• [Your objective]
Restate all of the data below word for word.

[Data extracted from a collection]
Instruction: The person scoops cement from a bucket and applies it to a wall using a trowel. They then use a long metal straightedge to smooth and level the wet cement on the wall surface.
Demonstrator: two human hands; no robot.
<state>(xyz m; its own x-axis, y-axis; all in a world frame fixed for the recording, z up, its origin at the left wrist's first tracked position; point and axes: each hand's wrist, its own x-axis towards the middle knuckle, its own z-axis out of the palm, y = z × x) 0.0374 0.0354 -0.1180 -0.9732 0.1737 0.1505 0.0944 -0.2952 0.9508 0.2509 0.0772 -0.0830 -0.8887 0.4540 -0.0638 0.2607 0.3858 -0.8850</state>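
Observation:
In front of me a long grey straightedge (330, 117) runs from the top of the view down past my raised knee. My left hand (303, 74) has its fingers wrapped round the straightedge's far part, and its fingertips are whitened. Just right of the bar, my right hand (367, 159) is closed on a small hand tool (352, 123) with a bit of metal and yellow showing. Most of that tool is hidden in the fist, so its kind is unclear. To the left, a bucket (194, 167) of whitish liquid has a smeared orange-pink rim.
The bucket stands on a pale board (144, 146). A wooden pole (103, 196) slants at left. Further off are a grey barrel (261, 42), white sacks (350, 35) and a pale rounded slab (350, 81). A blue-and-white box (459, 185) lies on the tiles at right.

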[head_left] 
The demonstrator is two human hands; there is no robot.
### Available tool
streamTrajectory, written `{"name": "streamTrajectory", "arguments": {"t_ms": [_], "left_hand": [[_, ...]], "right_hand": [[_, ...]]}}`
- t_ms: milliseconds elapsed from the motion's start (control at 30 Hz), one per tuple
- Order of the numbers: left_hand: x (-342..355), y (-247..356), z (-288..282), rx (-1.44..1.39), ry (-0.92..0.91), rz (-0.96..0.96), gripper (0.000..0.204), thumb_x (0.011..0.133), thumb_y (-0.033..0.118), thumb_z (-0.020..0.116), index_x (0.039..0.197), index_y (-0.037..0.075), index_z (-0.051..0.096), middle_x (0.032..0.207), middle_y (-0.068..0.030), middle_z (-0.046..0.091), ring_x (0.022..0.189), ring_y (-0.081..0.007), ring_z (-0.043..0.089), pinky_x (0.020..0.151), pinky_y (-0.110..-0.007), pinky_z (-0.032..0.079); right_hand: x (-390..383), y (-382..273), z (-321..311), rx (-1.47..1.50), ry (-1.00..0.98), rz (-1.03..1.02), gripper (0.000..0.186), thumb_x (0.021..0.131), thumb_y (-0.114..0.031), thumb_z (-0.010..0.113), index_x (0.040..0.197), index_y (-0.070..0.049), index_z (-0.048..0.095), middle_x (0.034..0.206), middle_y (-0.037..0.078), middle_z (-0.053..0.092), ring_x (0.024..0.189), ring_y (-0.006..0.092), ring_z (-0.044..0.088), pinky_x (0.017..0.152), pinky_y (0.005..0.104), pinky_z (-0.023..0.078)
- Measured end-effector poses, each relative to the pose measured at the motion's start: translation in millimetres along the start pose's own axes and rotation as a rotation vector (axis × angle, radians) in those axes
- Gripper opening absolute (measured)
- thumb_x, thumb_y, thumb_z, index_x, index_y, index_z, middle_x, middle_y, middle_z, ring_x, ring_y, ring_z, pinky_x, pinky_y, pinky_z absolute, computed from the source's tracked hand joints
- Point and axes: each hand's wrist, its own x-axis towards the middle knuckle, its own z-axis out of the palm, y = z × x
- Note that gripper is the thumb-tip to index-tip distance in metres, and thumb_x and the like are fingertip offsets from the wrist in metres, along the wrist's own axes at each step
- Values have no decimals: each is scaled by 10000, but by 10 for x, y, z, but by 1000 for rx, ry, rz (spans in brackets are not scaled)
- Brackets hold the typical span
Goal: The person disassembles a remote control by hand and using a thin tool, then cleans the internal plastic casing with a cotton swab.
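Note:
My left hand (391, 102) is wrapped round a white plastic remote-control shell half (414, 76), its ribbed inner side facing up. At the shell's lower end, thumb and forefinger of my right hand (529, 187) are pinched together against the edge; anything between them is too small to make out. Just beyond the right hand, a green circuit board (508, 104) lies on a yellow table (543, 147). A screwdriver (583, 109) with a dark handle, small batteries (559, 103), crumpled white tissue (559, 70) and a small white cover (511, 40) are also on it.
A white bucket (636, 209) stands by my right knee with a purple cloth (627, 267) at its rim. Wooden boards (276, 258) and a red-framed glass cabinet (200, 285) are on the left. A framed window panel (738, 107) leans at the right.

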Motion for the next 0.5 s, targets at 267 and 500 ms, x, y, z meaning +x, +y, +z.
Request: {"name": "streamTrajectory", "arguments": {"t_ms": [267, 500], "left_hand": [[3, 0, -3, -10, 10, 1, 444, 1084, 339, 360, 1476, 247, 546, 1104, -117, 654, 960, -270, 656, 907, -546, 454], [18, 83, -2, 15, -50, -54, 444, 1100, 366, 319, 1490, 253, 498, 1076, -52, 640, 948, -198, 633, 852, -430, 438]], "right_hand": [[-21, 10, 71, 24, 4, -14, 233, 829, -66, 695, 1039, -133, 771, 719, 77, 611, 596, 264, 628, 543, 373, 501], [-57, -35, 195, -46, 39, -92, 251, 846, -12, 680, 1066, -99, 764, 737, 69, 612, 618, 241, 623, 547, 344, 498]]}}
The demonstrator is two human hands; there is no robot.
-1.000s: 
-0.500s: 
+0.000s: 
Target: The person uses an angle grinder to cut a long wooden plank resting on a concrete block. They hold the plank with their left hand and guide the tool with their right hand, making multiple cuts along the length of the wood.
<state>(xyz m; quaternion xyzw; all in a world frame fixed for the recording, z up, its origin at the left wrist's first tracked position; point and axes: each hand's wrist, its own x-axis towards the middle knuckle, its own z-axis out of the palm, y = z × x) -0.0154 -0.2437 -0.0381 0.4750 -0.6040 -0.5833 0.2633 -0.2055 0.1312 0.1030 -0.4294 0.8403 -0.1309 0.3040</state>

• [Expected output]
Instruction: The person scoops cement from a bucket and applies it to a wall using a trowel. They then use a long metal straightedge to smooth and level the wet cement on the wall surface.
Demonstrator: two human hands; no robot.
<state>(xyz m; its own x-axis, y-axis; all in a world frame fixed for the recording, z up, its origin at the left wrist's first tracked position; point and axes: each hand's wrist, its own x-axis towards the middle knuckle, its own z-axis out of the palm, y = z × x) 0.0374 0.0354 -0.1180 -0.9732 0.1737 0.1505 0.0944 -0.2952 0.9508 0.2509 0.0772 -0.0830 -0.8887 0.4540 -0.0638 0.2607 0.3858 -0.8850</state>
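Observation:
In front of me a long grey straightedge (330, 117) runs from the top of the view down past my raised knee. My left hand (303, 74) has its fingers wrapped round the straightedge's far part, and its fingertips are whitened. Just right of the bar, my right hand (367, 159) is closed on a small hand tool (352, 123) with a bit of metal and yellow showing. Most of that tool is hidden in the fist, so its kind is unclear. To the left, a bucket (194, 167) of whitish liquid has a smeared orange-pink rim.
The bucket stands on a pale board (144, 146). A wooden pole (103, 196) slants at left. Further off are a grey barrel (261, 42), white sacks (350, 35) and a pale rounded slab (350, 81). A blue-and-white box (459, 185) lies on the tiles at right.
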
[head_left] 
The demonstrator is two human hands; there is no robot.
### Available tool
streamTrajectory, written `{"name": "streamTrajectory", "arguments": {"t_ms": [_], "left_hand": [[_, ...]], "right_hand": [[_, ...]]}}`
- t_ms: milliseconds elapsed from the motion's start (control at 30 Hz), one per tuple
- Order of the numbers: left_hand: x (-342..355), y (-247..356), z (-288..282), rx (-1.44..1.39), ry (-0.92..0.91), rz (-0.96..0.96), gripper (0.000..0.204), thumb_x (0.011..0.133), thumb_y (-0.033..0.118), thumb_z (-0.020..0.116), index_x (0.039..0.197), index_y (-0.037..0.075), index_z (-0.051..0.096), middle_x (0.032..0.207), middle_y (-0.068..0.030), middle_z (-0.046..0.091), ring_x (0.022..0.189), ring_y (-0.081..0.007), ring_z (-0.043..0.089), pinky_x (0.020..0.151), pinky_y (-0.110..-0.007), pinky_z (-0.032..0.079); right_hand: x (-390..383), y (-382..273), z (-321..311), rx (-1.47..1.50), ry (-1.00..0.98), rz (-1.03..1.02), gripper (0.000..0.186), thumb_x (0.021..0.131), thumb_y (-0.114..0.031), thumb_z (-0.010..0.113), index_x (0.040..0.197), index_y (-0.070..0.049), index_z (-0.048..0.095), middle_x (0.034..0.206), middle_y (-0.037..0.078), middle_z (-0.053..0.092), ring_x (0.024..0.189), ring_y (-0.006..0.092), ring_z (-0.044..0.088), pinky_x (0.017..0.152), pinky_y (0.005..0.104), pinky_z (-0.023..0.078)
- Measured end-effector poses, each relative to the pose measured at the motion's start: translation in millimetres along the start pose's own axes and rotation as a rotation vector (axis × angle, radians) in those axes
- Gripper opening absolute (measured)
- thumb_x, thumb_y, thumb_z, index_x, index_y, index_z, middle_x, middle_y, middle_z, ring_x, ring_y, ring_z, pinky_x, pinky_y, pinky_z absolute, computed from the source's tracked hand joints
- Point and axes: each hand's wrist, its own x-axis towards the middle knuckle, its own z-axis out of the palm, y = z × x
- Note that gripper is the thumb-tip to index-tip distance in metres, and thumb_x and the like are fingertip offsets from the wrist in metres, along the wrist's own axes at each step
- Values have no decimals: each is scaled by 10000, but by 10 for x, y, z, but by 1000 for rx, ry, rz (spans in brackets are not scaled)
- Brackets hold the typical span
Goal: The person disassembles a remote control by hand and using a thin tool, then cleans the internal plastic casing with a cotton swab.
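Note:
My left hand (391, 102) is wrapped round a white plastic remote-control shell half (414, 76), its ribbed inner side facing up. At the shell's lower end, thumb and forefinger of my right hand (529, 187) are pinched together against the edge; anything between them is too small to make out. Just beyond the right hand, a green circuit board (508, 104) lies on a yellow table (543, 147). A screwdriver (583, 109) with a dark handle, small batteries (559, 103), crumpled white tissue (559, 70) and a small white cover (511, 40) are also on it.
A white bucket (636, 209) stands by my right knee with a purple cloth (627, 267) at its rim. Wooden boards (276, 258) and a red-framed glass cabinet (200, 285) are on the left. A framed window panel (738, 107) leans at the right.
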
Motion for the next 0.5 s, targets at 267 and 500 ms, x, y, z meaning +x, +y, +z.
Request: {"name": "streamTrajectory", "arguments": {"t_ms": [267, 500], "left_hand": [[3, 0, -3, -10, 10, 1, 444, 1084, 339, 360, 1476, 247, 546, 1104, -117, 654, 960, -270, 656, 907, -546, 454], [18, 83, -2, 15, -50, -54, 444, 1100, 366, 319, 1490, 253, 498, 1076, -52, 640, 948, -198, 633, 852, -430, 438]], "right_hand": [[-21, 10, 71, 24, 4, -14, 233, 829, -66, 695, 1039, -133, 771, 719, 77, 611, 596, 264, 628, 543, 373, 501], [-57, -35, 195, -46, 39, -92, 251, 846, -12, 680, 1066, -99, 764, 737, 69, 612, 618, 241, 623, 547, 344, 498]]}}
The demonstrator is two human hands; there is no robot.
-1.000s: 
-0.500s: 
+0.000s: 
Target: The person uses an angle grinder to cut a long wooden plank resting on a concrete block. They hold the plank with their left hand and guide the tool with their right hand, making multiple cuts along the length of the wood.
<state>(xyz m; quaternion xyzw; all in a world frame fixed for the recording, z up, its origin at the left wrist's first tracked position; point and axes: each hand's wrist, its own x-axis towards the middle knuckle, its own z-axis out of the palm, y = z × x) -0.0154 -0.2437 -0.0381 0.4750 -0.6040 -0.5833 0.2633 -0.2055 0.1312 0.1030 -0.4294 0.8403 -0.1309 0.3040</state>

This response is complete, and nothing else is pending.